◆ WHAT THE TASK REQUIRES ◆
Copy the lines below exactly, starting at the one with "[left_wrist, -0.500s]" and ending at the one with "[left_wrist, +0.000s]", and leave out any picture.

· · · · · · ·

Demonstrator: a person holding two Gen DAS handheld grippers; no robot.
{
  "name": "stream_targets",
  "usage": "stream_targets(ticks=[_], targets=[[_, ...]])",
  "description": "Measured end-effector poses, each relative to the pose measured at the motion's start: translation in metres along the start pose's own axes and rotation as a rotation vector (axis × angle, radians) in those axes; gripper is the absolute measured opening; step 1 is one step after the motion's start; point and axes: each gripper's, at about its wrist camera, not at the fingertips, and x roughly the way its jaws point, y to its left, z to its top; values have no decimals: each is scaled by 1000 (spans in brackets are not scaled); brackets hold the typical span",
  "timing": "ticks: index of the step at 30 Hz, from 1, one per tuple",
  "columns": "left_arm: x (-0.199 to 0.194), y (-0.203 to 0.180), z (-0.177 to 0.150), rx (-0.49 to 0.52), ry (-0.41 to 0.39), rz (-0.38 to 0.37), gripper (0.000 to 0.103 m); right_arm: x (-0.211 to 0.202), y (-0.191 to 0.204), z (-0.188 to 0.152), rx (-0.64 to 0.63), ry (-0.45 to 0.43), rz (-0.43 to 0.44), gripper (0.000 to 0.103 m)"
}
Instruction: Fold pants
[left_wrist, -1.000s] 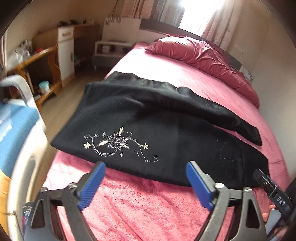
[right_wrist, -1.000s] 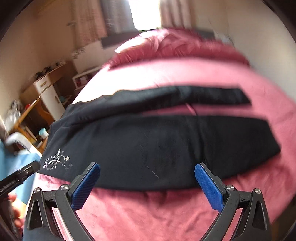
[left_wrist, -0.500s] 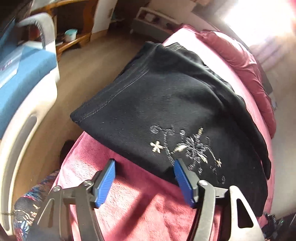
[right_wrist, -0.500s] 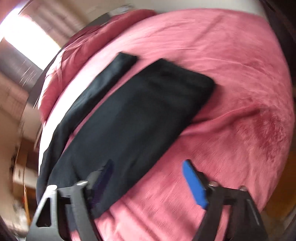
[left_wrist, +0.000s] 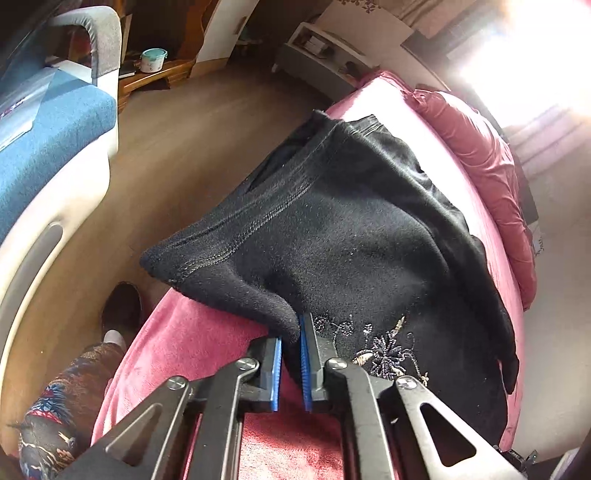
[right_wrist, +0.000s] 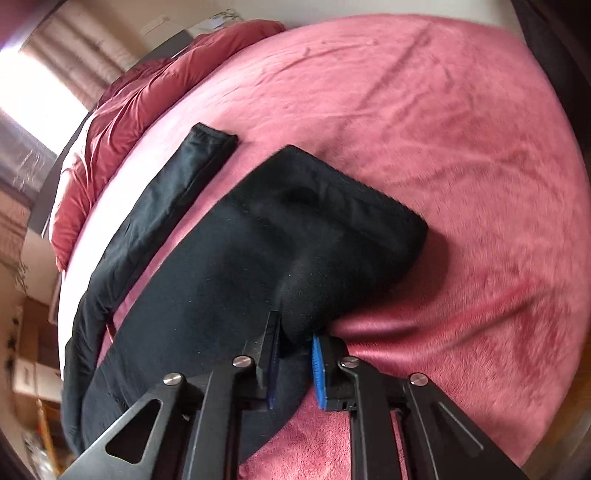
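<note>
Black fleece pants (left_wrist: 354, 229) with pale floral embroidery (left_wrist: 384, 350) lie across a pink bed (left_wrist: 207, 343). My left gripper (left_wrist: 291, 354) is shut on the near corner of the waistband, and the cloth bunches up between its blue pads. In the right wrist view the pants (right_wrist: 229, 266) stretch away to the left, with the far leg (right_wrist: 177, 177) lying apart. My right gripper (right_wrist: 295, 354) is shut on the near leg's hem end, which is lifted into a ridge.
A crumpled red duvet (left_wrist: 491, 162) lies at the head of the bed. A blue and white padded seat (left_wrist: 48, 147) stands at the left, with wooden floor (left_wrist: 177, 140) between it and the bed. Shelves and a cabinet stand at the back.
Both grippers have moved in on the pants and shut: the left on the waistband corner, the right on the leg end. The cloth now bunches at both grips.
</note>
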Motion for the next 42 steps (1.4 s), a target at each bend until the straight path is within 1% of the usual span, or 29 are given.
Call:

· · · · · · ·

◆ EXERCISE RESPONSE ◆
[left_wrist, -0.500s] 
[right_wrist, -0.500s] 
[left_wrist, +0.000s] 

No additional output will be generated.